Optimization: How to make sure XOR is performed in chunks

kristoffer.carlsson · January 30, 2020, 6:48pm

Maybe differs on the CPU if the AVX is worth it. Was quite a lot faster for me.

lesshaste · January 30, 2020, 6:49pm

Yes you would need to iterate if you have more than 128 bits. Luckily there is also UIint128 for n < 129.

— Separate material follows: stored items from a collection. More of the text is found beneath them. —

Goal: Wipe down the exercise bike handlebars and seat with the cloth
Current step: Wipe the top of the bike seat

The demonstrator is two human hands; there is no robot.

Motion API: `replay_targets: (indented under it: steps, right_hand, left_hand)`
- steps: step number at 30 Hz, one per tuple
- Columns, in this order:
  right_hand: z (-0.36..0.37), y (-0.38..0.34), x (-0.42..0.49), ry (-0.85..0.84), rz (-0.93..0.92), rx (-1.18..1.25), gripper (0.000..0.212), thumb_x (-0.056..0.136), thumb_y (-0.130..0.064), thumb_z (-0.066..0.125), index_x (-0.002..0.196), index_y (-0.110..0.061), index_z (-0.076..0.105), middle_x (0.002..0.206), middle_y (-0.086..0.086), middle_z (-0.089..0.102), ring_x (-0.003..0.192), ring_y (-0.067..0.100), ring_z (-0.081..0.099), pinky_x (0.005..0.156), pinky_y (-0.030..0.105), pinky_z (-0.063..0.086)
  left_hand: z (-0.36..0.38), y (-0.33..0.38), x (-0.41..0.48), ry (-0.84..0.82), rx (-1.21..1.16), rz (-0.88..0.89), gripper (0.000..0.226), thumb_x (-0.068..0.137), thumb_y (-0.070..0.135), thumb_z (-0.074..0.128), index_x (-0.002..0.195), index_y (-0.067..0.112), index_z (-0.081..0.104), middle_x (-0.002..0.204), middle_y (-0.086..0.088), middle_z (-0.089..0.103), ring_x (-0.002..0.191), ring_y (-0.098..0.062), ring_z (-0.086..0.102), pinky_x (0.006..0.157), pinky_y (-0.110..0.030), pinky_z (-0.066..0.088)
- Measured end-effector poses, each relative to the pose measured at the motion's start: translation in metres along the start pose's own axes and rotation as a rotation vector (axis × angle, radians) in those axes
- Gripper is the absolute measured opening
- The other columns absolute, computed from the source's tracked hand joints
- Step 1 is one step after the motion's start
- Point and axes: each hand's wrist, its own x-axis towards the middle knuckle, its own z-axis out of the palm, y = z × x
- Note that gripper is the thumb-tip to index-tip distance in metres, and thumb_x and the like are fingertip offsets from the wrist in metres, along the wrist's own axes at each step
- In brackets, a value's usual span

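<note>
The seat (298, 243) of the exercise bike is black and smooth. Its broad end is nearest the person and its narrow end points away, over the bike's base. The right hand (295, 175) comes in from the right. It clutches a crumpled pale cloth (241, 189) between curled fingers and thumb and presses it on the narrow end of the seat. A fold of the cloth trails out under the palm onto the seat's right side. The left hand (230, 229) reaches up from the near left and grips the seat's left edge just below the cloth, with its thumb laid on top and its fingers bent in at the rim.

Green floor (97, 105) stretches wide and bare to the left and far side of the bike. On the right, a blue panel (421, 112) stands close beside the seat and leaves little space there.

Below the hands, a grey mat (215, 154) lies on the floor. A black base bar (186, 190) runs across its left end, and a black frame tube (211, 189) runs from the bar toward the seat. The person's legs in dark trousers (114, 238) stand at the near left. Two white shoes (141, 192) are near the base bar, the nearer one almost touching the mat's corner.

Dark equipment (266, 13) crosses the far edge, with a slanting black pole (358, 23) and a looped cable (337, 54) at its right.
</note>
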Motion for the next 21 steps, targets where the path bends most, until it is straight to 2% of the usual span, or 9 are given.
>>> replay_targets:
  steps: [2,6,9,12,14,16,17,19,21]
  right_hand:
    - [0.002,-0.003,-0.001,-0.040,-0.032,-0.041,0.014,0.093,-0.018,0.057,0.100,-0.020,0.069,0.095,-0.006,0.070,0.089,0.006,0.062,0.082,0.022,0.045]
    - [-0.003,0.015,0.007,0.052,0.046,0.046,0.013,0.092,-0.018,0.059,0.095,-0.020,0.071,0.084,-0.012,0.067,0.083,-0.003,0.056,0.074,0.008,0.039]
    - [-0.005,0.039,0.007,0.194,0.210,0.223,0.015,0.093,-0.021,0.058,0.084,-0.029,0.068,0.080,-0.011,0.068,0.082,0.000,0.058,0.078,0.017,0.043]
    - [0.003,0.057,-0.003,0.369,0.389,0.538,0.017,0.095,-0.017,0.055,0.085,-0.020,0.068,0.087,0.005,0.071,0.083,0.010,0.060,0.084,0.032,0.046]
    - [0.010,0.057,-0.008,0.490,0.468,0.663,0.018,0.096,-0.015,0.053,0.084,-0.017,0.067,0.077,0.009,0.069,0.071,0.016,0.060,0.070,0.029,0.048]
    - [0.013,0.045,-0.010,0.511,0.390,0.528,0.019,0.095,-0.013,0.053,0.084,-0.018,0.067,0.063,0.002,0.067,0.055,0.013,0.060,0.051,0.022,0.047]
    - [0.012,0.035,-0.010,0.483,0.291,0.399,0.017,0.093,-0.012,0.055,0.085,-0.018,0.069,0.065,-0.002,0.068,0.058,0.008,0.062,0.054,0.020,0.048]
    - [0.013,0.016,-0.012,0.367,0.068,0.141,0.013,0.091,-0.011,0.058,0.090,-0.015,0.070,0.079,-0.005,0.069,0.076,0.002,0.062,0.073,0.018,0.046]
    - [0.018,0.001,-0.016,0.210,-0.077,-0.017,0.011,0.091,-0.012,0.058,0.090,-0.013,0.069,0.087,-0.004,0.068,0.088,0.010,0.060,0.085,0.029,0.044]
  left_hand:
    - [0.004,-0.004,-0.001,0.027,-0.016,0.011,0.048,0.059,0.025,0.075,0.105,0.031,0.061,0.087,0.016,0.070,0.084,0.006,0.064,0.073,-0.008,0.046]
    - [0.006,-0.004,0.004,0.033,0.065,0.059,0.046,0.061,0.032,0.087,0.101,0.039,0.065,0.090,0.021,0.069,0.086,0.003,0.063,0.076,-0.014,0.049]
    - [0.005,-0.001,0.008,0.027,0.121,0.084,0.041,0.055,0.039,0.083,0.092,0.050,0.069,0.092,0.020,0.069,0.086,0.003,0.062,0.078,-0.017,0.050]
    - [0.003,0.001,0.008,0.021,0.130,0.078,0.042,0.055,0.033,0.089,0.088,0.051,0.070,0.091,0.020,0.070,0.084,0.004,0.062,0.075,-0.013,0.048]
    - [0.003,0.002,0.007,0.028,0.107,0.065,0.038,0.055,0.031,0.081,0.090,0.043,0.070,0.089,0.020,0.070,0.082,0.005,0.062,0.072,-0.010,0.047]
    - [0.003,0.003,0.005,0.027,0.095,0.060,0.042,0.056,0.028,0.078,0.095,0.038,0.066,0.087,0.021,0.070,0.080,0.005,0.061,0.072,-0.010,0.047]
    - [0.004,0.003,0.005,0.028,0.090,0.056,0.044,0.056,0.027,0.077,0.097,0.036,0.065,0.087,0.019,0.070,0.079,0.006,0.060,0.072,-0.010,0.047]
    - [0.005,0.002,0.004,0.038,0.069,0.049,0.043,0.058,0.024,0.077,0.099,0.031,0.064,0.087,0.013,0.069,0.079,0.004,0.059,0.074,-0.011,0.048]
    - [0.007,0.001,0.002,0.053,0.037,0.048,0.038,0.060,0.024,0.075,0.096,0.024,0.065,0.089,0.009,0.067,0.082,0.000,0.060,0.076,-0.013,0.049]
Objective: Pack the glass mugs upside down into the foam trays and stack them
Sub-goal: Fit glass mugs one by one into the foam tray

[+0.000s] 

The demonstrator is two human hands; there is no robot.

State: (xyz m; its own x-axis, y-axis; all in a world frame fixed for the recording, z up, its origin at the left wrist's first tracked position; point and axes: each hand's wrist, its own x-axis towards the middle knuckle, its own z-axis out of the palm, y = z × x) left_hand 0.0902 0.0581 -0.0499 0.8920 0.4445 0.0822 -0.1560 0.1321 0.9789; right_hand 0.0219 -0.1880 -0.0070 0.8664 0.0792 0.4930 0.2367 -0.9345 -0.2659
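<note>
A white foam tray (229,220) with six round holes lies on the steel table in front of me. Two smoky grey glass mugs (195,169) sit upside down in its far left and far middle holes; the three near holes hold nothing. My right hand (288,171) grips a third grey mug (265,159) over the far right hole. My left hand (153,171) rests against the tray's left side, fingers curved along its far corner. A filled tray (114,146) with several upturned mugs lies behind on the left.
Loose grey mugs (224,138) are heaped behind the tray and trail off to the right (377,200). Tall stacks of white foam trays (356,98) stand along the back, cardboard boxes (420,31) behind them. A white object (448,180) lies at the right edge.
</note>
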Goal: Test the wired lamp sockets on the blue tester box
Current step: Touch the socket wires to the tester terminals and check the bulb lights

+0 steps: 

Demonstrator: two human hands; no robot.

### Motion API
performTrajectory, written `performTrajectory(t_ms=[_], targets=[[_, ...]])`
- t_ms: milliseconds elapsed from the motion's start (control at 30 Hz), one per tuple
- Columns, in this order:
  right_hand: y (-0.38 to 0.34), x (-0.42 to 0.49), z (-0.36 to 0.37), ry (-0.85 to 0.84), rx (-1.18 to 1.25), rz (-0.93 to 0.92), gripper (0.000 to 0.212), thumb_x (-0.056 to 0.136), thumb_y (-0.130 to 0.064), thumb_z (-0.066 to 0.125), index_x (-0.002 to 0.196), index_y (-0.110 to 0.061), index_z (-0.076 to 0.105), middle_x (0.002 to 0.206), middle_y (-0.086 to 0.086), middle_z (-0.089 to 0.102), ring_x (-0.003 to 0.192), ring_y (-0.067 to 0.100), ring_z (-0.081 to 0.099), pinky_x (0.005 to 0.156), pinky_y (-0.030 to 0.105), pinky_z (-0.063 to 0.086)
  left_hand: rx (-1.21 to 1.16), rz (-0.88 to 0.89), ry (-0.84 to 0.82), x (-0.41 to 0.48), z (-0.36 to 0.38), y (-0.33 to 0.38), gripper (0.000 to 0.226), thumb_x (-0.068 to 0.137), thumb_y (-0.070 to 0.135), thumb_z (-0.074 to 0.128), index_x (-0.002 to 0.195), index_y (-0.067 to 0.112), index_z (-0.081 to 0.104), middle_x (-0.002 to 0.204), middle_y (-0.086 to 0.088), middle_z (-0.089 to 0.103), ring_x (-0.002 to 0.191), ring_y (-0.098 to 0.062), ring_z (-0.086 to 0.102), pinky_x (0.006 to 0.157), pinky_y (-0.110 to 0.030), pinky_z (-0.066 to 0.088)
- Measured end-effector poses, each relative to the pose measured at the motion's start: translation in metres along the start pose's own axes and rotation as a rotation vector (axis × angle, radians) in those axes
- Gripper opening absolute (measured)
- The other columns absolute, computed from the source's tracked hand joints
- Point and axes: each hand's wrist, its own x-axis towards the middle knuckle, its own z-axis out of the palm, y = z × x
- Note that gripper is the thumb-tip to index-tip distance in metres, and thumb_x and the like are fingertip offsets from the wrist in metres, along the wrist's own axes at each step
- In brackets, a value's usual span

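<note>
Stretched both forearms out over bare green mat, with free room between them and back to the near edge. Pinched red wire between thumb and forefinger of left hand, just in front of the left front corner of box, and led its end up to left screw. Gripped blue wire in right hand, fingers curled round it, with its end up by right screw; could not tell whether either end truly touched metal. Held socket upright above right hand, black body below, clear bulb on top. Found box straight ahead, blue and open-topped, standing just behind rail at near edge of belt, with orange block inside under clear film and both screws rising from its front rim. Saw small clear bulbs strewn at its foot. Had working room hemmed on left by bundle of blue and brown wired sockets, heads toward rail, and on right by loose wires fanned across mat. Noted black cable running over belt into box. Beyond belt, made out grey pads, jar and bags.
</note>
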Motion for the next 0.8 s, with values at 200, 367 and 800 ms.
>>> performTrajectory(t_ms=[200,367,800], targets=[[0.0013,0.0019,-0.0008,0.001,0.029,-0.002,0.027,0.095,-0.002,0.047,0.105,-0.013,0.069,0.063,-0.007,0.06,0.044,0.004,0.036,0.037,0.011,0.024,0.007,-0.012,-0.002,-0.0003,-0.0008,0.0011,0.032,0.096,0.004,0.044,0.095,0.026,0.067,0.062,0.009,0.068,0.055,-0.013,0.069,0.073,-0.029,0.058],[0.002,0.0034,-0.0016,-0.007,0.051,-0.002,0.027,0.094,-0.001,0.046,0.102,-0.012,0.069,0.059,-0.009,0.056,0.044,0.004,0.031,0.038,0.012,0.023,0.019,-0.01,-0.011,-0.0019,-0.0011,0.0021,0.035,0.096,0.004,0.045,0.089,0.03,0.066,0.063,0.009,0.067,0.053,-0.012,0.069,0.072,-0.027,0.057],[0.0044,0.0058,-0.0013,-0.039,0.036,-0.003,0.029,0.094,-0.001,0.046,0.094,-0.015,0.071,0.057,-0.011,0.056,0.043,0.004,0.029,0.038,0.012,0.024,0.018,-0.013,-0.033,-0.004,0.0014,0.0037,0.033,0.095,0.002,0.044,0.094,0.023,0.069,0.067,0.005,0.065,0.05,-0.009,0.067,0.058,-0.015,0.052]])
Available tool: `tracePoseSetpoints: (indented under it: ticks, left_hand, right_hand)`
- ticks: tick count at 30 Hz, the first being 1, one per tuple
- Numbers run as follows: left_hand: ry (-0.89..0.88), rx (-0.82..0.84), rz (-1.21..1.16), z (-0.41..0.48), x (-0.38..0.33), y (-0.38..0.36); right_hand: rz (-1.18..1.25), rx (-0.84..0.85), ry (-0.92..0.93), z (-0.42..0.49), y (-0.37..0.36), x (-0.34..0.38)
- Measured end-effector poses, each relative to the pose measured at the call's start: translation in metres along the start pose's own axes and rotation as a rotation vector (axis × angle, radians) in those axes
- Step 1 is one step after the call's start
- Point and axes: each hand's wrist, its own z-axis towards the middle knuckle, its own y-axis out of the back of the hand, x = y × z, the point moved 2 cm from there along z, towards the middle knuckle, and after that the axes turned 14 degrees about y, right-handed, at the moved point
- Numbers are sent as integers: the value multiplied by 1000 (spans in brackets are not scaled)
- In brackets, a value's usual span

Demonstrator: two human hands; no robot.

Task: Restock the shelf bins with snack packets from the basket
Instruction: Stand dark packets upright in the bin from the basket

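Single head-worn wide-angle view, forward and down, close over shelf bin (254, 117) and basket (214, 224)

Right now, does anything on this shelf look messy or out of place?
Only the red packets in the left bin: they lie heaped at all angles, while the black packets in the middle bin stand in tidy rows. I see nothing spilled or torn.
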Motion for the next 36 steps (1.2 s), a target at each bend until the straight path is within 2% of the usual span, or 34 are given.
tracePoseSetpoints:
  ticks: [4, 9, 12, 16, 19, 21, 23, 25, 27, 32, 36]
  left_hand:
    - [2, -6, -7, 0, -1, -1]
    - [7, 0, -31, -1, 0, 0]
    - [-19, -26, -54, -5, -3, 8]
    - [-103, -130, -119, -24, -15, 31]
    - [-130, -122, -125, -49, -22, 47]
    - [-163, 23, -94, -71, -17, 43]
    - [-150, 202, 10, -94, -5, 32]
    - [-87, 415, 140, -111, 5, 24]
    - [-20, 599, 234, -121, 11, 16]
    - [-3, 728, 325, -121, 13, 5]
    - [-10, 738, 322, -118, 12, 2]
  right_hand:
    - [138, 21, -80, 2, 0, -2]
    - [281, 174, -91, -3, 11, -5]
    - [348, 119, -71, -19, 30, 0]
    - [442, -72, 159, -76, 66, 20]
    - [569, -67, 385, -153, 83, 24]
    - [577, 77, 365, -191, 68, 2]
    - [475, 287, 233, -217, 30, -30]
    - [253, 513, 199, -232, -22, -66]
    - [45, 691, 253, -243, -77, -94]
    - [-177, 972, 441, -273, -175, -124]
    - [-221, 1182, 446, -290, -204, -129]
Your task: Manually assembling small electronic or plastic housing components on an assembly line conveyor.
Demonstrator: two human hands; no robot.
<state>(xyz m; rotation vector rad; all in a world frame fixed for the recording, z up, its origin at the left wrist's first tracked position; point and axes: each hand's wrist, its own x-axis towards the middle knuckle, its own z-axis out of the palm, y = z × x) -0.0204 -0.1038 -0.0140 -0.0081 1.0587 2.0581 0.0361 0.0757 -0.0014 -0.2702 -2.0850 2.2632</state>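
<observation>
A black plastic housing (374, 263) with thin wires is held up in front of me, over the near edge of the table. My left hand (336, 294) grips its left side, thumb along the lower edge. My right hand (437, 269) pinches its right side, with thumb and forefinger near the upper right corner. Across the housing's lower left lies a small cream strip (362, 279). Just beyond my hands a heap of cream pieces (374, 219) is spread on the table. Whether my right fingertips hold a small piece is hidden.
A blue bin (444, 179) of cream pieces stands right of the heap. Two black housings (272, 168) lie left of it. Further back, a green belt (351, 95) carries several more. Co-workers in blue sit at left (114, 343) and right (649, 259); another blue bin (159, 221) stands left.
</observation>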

non-Jedi · January 30, 2020, 8:29pm

It is (basically) the same as long as you use broadcast = as well. But doing a single xor on a pair of UInt64 is faster still (I’m assuming something to do with arrays being allocated on the heap instead of the stack?). Some timings:

julia> x = bitrand(64);

julia> y = bitrand(64);

julia> z = similar(x);

julia> @btime $z .= $x .⊻ $y;
  9.309 ns (0 allocations: 0 bytes)

julia> x = rand(UInt64, 1);

julia> y = rand(UInt64, 1);

julia> z = similar(x);

julia> @btime $z .= $x .⊻ $y;
  9.021 ns (0 allocations: 0 bytes)

julia> x = rand(UInt64);

julia> y = rand(UInt64);

julia> @btime $x ⊻ $y;
  0.019 ns (0 allocations: 0 bytes)

julia> x = rand(UInt128);

julia> y = rand(UInt128);

julia> @btime $x ⊻ $y
  0.019 ns (0 allocations: 0 bytes)

EDIT: for the record, @inbounds made the timings worse for the BitVector and Vector{UInt64} cases on my computer as well.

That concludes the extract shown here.